Where a picture appears, skip it and copy everything else in the listing exactly.

· · · · ·

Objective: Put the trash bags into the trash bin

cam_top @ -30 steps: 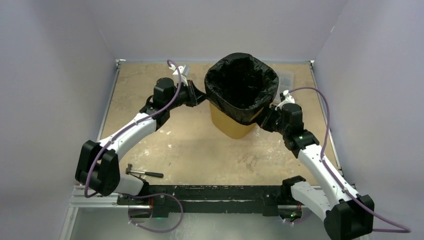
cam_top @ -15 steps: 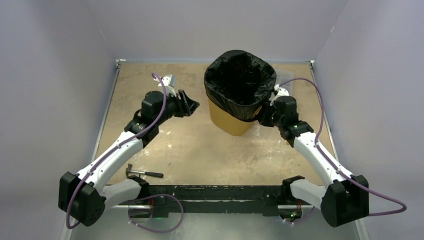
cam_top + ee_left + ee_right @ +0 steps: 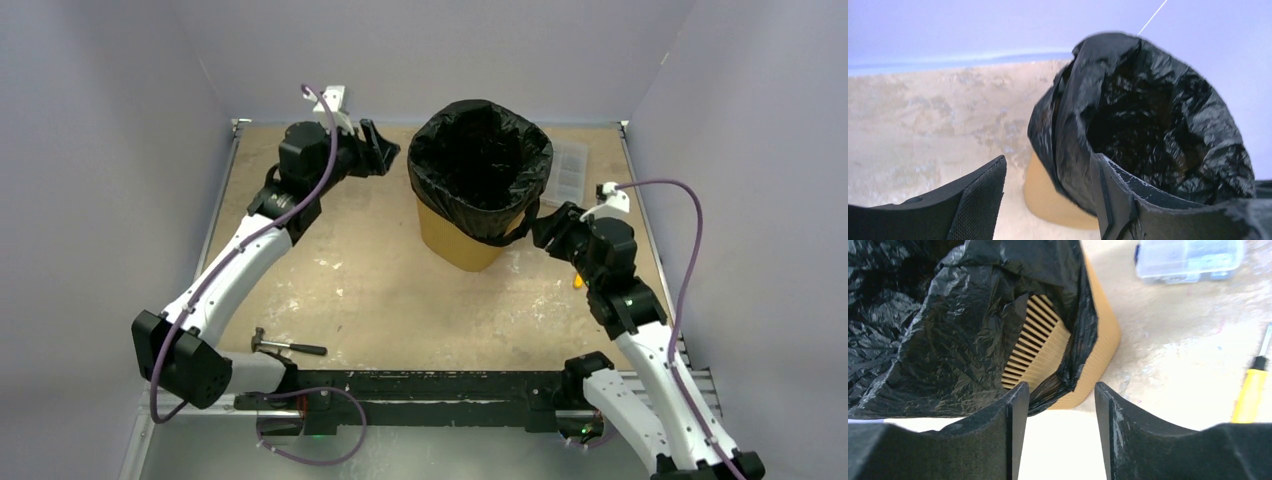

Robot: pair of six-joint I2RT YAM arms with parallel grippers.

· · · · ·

_THE ANSWER_:
Objective: Put the trash bags into the trash bin

cam_top @ -30 steps: 
cam_top @ -15 steps: 
cam_top + ee_left + ee_right @ +0 steps: 

Robot: pair of six-joint I2RT YAM arms with parallel grippers.

The required output is now complete.